__Activity__:
Please count the lines in the records below that include the word "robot" and report only the total.

__Data records__:
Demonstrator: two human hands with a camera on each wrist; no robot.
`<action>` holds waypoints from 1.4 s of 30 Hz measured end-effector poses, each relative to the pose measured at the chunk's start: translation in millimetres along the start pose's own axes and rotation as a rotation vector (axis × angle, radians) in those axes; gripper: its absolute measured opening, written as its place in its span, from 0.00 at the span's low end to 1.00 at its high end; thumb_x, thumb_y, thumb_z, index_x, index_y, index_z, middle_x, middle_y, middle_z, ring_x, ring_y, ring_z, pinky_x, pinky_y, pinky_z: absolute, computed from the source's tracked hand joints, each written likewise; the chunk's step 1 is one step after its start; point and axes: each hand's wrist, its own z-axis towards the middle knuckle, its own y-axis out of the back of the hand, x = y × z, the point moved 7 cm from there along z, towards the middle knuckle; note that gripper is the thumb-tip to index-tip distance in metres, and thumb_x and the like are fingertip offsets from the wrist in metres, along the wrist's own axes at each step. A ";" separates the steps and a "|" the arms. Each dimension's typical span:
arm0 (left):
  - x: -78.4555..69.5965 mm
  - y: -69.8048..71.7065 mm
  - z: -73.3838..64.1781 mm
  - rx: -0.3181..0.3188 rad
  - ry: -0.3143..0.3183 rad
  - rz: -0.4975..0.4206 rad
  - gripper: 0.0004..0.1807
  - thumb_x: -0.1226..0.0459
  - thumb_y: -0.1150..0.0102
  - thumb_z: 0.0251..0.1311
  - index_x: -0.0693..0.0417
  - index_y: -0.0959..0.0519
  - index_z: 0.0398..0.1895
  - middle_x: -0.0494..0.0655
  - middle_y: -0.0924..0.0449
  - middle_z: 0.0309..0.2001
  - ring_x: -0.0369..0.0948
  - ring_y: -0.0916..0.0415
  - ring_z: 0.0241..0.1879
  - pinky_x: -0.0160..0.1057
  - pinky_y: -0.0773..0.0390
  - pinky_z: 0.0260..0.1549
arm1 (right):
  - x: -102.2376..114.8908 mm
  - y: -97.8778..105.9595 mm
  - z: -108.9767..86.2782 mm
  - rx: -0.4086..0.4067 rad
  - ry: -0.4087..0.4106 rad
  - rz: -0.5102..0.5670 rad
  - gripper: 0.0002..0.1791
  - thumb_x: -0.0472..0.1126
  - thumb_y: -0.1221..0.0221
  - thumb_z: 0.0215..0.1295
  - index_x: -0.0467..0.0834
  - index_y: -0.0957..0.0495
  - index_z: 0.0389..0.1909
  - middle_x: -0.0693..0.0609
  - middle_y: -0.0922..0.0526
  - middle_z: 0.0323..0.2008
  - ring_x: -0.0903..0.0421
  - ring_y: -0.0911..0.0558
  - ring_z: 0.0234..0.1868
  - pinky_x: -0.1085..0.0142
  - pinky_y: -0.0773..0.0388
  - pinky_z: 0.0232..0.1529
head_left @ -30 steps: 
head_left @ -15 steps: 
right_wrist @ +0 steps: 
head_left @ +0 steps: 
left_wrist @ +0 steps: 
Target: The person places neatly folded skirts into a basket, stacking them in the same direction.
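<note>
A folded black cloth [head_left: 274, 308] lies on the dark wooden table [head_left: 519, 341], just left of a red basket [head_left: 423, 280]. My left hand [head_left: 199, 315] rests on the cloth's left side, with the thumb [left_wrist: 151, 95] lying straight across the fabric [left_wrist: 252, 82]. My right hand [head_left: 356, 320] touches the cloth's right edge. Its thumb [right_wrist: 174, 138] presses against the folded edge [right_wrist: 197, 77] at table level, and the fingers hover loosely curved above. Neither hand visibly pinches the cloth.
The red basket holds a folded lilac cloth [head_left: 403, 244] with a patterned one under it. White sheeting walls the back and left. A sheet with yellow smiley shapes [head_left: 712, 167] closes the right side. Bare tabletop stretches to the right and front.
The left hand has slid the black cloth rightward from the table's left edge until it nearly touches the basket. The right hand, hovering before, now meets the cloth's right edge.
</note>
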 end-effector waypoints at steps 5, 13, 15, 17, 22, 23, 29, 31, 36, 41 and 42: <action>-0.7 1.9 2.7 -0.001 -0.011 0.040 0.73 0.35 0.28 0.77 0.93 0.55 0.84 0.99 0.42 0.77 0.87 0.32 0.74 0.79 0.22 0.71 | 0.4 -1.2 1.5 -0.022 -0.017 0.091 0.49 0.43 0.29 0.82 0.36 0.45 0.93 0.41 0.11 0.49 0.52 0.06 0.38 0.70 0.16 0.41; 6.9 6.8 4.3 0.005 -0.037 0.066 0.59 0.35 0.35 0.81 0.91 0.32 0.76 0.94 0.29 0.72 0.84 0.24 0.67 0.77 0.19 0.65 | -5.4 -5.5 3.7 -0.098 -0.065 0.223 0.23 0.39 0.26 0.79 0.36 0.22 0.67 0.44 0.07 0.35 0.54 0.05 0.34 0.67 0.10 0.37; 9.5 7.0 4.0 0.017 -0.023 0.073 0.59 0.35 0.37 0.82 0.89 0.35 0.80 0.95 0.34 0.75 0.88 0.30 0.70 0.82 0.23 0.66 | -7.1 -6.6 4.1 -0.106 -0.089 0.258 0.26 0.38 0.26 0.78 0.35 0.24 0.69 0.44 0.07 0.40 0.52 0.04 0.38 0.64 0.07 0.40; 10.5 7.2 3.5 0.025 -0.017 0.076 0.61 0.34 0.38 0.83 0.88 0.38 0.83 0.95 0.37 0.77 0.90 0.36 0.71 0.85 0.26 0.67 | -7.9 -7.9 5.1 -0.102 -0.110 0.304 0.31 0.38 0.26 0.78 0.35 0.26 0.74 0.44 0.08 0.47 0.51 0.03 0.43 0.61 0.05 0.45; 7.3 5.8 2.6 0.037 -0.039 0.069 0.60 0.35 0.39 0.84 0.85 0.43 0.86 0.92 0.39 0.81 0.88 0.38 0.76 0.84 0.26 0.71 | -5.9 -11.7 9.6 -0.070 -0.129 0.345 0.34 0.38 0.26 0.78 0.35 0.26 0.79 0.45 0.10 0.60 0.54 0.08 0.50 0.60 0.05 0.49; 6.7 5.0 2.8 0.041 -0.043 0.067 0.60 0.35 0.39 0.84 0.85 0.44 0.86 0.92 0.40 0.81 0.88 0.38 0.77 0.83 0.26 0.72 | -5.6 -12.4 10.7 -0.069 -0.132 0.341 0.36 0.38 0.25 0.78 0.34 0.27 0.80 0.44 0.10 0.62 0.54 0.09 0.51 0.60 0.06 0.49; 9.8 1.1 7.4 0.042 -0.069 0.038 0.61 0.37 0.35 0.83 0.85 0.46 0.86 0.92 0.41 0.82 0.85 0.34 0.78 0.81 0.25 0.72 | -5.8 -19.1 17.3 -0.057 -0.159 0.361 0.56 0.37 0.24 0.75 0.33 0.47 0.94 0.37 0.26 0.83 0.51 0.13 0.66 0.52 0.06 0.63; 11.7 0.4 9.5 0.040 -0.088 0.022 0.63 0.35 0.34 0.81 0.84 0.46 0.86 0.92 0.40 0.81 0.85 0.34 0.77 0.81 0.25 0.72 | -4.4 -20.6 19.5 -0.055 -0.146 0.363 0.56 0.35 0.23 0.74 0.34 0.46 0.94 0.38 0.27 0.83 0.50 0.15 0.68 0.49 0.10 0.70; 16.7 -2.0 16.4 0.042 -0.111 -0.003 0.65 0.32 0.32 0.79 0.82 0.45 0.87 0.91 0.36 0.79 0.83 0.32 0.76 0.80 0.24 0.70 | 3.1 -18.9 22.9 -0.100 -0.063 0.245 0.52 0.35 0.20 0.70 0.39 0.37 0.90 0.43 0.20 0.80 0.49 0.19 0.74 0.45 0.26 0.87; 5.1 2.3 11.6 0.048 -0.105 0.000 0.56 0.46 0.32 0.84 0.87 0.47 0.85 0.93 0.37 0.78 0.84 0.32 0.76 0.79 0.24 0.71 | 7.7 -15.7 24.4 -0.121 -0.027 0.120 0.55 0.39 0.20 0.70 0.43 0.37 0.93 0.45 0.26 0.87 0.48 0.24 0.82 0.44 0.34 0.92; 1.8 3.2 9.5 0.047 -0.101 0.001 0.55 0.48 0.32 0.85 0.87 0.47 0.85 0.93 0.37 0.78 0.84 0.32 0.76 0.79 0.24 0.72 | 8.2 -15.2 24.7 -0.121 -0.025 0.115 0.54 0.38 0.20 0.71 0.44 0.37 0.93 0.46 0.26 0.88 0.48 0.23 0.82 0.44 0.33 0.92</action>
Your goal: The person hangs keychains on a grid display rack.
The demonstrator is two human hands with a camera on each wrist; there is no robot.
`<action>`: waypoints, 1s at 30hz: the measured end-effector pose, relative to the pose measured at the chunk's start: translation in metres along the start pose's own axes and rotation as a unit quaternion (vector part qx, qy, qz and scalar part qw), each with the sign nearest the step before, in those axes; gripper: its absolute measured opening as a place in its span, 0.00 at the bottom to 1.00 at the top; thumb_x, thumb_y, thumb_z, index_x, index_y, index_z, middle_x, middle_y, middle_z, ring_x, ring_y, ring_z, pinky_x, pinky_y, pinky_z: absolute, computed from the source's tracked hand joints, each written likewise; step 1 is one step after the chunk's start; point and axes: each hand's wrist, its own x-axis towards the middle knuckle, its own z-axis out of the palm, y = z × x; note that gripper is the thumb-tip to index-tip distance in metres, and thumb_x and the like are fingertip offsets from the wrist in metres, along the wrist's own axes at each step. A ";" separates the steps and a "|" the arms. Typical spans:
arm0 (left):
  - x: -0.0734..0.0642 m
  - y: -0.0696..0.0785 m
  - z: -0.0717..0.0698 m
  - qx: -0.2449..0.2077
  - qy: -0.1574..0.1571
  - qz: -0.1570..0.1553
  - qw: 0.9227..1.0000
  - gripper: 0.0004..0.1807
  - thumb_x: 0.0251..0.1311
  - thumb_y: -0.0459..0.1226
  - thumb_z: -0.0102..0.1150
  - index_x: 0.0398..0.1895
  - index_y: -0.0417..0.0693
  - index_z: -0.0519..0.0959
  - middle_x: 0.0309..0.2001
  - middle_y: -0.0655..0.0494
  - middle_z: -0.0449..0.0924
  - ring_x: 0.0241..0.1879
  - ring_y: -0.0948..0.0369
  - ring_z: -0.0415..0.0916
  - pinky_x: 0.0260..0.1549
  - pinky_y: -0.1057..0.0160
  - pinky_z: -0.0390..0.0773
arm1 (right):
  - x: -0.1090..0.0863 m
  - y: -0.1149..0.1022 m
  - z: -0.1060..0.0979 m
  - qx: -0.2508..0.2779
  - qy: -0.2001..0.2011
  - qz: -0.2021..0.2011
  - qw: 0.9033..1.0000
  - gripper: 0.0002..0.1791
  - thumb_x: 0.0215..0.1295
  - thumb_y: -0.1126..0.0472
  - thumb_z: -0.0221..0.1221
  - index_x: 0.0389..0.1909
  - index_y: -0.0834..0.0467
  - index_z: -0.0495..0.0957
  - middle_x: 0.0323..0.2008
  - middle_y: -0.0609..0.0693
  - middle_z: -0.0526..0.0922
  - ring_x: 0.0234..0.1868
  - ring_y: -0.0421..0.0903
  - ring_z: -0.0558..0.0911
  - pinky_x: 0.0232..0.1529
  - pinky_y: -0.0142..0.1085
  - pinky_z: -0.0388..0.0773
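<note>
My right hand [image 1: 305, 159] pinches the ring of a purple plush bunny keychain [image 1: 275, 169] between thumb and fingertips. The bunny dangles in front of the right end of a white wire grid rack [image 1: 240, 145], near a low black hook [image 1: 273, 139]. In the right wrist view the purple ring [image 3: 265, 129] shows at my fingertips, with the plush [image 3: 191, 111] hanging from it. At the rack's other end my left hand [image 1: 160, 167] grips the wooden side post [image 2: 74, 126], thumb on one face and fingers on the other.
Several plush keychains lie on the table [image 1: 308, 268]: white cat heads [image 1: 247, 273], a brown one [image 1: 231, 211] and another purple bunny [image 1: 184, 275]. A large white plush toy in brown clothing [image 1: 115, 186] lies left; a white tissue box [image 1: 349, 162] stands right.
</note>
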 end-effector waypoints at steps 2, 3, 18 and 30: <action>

__Answer space__:
2